Available data:
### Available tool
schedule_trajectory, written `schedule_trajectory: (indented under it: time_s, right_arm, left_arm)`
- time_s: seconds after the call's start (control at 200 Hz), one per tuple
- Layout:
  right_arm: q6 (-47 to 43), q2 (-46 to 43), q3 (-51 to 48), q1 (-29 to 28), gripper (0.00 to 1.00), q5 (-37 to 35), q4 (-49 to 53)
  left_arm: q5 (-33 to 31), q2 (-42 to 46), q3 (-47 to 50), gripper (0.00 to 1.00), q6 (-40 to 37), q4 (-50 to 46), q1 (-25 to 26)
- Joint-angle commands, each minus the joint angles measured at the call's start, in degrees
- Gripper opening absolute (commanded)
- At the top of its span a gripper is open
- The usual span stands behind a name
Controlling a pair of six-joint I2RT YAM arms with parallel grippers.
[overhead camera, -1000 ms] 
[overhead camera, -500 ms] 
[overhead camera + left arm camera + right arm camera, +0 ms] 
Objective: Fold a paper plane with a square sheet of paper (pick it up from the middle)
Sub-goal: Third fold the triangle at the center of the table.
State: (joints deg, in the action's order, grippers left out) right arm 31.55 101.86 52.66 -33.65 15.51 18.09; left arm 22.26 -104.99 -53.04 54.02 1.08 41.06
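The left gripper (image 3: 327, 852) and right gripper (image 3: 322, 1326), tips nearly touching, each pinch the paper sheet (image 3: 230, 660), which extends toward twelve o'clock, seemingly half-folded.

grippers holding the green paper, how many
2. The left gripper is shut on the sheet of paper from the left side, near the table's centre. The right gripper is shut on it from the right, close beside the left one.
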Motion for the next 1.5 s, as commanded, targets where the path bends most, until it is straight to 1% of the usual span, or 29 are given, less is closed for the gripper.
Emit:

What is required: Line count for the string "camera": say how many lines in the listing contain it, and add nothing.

Solution: 3